* _What the task requires_:
Return exactly the span of lines in the following data that opens with the line containing "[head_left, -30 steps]" and closes with the line containing "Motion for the". Include nothing else.

* _Data shown_:

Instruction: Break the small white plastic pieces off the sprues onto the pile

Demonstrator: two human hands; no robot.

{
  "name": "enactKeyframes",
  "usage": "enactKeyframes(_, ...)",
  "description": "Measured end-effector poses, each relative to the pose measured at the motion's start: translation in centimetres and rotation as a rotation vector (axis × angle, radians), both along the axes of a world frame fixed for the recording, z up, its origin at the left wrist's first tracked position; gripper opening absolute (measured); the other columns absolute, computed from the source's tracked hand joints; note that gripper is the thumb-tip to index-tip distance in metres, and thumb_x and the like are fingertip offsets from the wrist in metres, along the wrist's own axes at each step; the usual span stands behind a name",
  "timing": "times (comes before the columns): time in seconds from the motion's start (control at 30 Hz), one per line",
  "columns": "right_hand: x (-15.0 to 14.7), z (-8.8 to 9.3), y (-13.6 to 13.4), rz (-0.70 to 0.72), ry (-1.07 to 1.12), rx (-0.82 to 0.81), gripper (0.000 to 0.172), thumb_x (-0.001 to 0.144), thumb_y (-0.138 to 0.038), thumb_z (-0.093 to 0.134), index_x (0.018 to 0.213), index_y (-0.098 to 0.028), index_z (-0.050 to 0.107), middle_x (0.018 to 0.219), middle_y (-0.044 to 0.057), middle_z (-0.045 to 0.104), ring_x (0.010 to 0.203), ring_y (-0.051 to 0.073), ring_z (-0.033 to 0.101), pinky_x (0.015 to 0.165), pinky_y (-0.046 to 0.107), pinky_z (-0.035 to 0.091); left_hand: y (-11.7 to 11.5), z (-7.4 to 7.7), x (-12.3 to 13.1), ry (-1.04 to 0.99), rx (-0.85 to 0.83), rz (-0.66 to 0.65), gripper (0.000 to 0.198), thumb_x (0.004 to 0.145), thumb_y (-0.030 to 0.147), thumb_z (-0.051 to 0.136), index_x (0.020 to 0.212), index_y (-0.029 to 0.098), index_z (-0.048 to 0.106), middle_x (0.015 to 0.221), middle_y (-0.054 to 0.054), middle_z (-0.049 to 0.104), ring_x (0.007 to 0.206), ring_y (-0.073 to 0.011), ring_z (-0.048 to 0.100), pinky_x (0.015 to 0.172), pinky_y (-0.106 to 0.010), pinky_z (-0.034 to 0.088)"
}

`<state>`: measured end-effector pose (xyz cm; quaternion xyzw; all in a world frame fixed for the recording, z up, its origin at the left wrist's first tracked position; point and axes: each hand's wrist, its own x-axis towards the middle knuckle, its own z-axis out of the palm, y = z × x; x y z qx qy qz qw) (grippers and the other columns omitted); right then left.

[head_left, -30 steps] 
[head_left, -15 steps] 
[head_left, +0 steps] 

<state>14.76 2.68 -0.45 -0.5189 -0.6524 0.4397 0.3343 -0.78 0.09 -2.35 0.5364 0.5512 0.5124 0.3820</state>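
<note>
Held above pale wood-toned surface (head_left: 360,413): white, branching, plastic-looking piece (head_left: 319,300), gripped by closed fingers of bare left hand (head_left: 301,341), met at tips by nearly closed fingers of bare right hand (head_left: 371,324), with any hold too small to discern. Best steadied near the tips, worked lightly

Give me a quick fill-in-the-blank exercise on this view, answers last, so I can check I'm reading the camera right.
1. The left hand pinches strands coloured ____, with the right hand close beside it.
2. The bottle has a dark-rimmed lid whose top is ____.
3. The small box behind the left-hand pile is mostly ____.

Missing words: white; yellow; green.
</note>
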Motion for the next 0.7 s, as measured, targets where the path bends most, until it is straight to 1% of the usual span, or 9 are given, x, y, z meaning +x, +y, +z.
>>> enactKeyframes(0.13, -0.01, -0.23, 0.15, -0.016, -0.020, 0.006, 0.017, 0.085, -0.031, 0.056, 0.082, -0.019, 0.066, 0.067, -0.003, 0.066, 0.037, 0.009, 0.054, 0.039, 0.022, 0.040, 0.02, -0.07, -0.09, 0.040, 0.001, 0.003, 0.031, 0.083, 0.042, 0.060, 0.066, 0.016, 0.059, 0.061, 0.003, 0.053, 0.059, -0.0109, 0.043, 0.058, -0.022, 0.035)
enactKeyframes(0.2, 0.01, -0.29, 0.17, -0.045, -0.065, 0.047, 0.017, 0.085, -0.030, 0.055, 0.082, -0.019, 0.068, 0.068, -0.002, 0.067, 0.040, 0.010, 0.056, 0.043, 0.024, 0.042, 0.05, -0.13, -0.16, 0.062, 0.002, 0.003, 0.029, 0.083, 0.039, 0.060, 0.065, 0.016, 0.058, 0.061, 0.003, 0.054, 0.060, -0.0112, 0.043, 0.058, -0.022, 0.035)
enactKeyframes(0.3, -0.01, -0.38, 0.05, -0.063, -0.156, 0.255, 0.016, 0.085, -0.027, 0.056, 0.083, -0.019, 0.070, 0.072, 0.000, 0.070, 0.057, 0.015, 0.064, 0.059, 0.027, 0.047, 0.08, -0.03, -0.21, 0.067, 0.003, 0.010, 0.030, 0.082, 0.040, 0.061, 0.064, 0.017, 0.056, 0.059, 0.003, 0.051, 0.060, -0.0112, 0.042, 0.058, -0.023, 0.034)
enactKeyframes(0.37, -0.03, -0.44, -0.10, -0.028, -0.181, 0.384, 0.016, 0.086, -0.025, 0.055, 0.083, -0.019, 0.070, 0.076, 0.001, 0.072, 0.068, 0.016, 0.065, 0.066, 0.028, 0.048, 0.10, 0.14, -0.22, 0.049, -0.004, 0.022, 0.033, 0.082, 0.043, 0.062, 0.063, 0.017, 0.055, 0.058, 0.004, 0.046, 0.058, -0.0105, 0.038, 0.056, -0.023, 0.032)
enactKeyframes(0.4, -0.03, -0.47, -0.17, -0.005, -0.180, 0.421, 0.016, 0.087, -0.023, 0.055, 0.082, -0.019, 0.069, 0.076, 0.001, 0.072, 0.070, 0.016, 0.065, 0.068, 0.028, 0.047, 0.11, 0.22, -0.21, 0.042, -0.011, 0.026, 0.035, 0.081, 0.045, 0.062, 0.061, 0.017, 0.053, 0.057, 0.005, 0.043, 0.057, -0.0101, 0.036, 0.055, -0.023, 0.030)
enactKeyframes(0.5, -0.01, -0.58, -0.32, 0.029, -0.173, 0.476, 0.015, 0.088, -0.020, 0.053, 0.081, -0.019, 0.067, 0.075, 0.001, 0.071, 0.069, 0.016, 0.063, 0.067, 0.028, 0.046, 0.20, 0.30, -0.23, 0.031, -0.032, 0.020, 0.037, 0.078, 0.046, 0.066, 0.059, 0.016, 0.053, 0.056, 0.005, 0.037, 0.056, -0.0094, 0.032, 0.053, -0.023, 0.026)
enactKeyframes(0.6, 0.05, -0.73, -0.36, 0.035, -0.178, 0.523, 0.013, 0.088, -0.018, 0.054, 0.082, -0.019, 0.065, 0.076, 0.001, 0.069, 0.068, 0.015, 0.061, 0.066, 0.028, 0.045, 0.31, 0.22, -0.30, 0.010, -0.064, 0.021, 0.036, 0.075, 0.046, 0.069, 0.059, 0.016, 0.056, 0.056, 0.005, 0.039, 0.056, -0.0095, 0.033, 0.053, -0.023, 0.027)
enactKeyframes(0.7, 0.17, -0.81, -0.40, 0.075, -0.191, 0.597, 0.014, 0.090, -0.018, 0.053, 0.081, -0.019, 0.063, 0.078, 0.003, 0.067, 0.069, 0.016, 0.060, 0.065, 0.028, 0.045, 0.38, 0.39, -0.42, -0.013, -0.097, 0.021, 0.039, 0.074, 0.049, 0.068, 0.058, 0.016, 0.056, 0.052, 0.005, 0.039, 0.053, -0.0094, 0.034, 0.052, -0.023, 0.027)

* _Exercise solution_:
[head_left, -30 steps] 
[head_left, -15 steps] 
[head_left, +0 steps] 

<state>14.76 2.68 -0.45 -0.5189 -0.6524 0.4397 0.3343 -0.78 0.09 -2.35 0.5364 0.5512 0.5124 0.3820</state>
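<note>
Held above pale wood-toned surface (head_left: 360,413): white, branching, plastic-looking piece (head_left: 319,300), gripped by closed fingers of bare left hand (head_left: 301,341), met at tips by nearly closed fingers of bare right hand (head_left: 371,324), with any hold too small to discern. Best steadied near the tips, worked lightly

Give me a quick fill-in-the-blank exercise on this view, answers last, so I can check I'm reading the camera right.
1. The left hand pinches strands coloured ____, with the right hand close beside it.
2. The bottle has a dark-rimmed lid whose top is ____.
3. The small box behind the left-hand pile is mostly ____.

Missing words: white; yellow; green.
</note>
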Motion for the next 0.7 s, as measured, targets where the path bends most, until it is straight to 1% of the usual span, or 9 are given, x, y, z meaning +x, +y, +z.

That covers the exercise completely.